Here's a few shots of this week's progress towards unifying all sub-assemblies. The Saucer and Secondary Hull are joined and leveled correctly. The Shuttle Bay is being prepped for insertion, as is the Arboretum. Waiting on the Arboretum Windows, had them clarified to reveal more detail. I should have it all assembled by next week!


----------



## marc111 (Nov 10, 2005)

Really nice work Simon. I have a curiosity question on the lasers.

I've worked with lasers a bit, but it has been mostly comm lasers or IR lasers.
I know he chose blue but have you ever seen a red laser that had that kind of side visability? I am wondering if the effect is due to the better air scattering of blue light. 
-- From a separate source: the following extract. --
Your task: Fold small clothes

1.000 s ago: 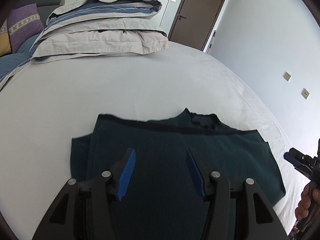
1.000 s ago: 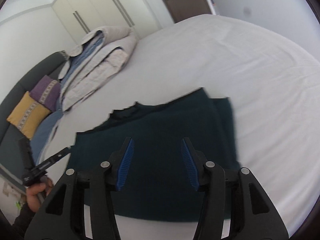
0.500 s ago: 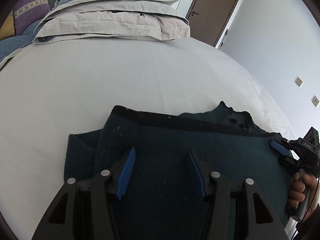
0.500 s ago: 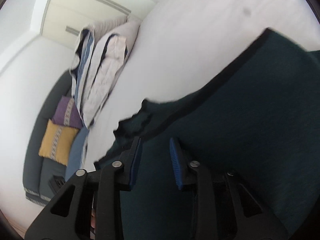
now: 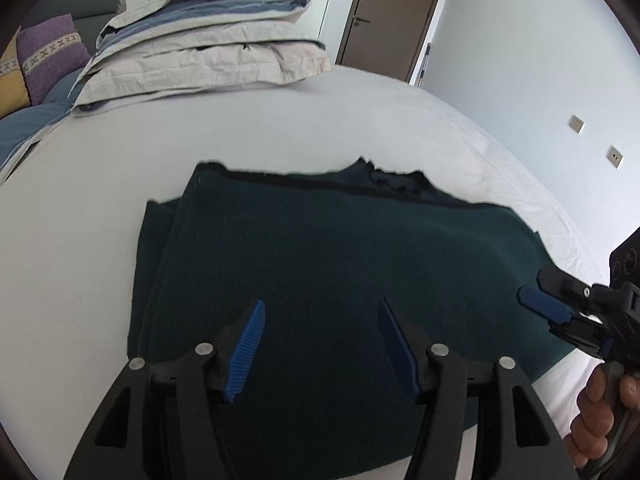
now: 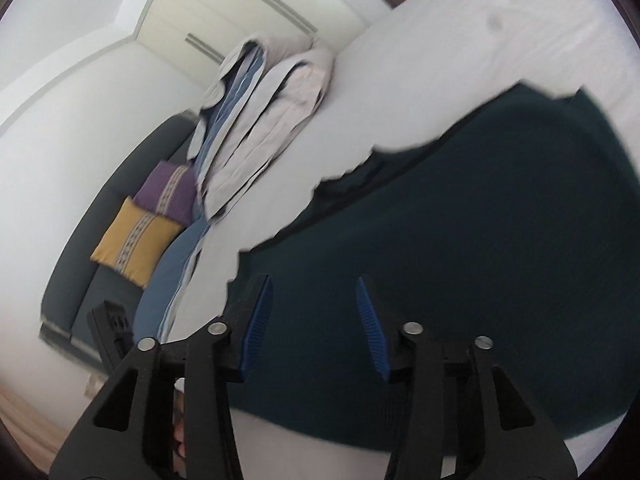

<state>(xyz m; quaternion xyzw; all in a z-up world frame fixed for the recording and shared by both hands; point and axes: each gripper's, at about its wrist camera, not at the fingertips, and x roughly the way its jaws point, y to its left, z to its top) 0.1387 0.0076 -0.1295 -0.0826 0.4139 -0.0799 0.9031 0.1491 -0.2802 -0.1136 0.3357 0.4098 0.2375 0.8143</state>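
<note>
White bed sheet [image 5: 100,240] covers the mattress; folded bedding [image 5: 208,48] sits at the far left. Dark green garment [image 5: 340,272] lies flat near centre, partly folded, black-trimmed edge on the far side. Left gripper [image 5: 322,336] hovers above it, jaws spread, empty. Right gripper [image 6: 314,320] likewise spread and empty, over the garment's right part.

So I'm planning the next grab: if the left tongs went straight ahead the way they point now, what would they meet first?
Most likely the dark green garment on the white bed; the open left tongs point at its middle, though depth is unclear.
</note>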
Also how strong a laser are you using?

Thanks,
Mark


----------



## Lloyd Collins (Sep 25, 2004)

I see that we have to be killed now. We saw the inside electronics!


----------



## smercs32118 (May 27, 2006)

*Lasers!!!*

On the Blue laser question, the output wavelength is at 625 nm, and they are not IR types (Class I). These are the more intense Class IIIE's and have a micro-processor board that controls the pulsed beam. The unit, unlike a simple IR (Infra Red) Laser, is made up of a magnetic coil chamber in the rear, that augments the voltage, another section houses the primary emission lens which fires the beam through a gas chamber (Argon for blue I'm told), then through yet another focus lens.

I'm not saying I understand it all, this is what was explained to me by the manufacturer. I'm sure some of you whiz kids know more about it than I do.

There are now Red and Green Lasers with specs equal, and even higher than this, but I believe that higher wavelengths don't neccessarily denote more visibility. It has to do with what wavelengths the Human eye can perceive, within that spectrum is what makes them visible or not.

Air scattering is sort of based on what particles are floating in it, obviously a dusty enviroment would pronounce the beam more. I don't think color has anything to do with it.

OK, now my brain hurts, no more technical questions today guys. :tongue:


----------



## smercs32118 (May 27, 2006)

Lloyd Collins said:


> I see that we have to be killed now. We saw the inside electronics!


 Oh c'mon Lloyd, I do show some stuff to give an idea what I'm up to, hints of a sorts. The really complex stuff, like the Laser alignment armature, is strictly "Top Secret". By the way, Agents are now positioned around your home.


----------



## Lloyd Collins (Sep 25, 2004)

The Agents won't catch me, I have escape tunnels!  

I noticed on e-bay, someone selling a TOS Phaser II, with a laser you could see.

As for the red laser, I like to go out on a foggy night, and fire it off. The only time I have funn playing ST.


----------



## smercs32118 (May 27, 2006)

*Deflector Shield Display Film Clip!*

I just finished installing the circuits for the "Deflector Display" monitor on the Refit Project's Base. If you visit the website at:


www.simonmercs.biz/WORKBENCH.html 

You can see a quick-time film clip of the monitor in action!

Scroll down the page to the Options and Augments section there.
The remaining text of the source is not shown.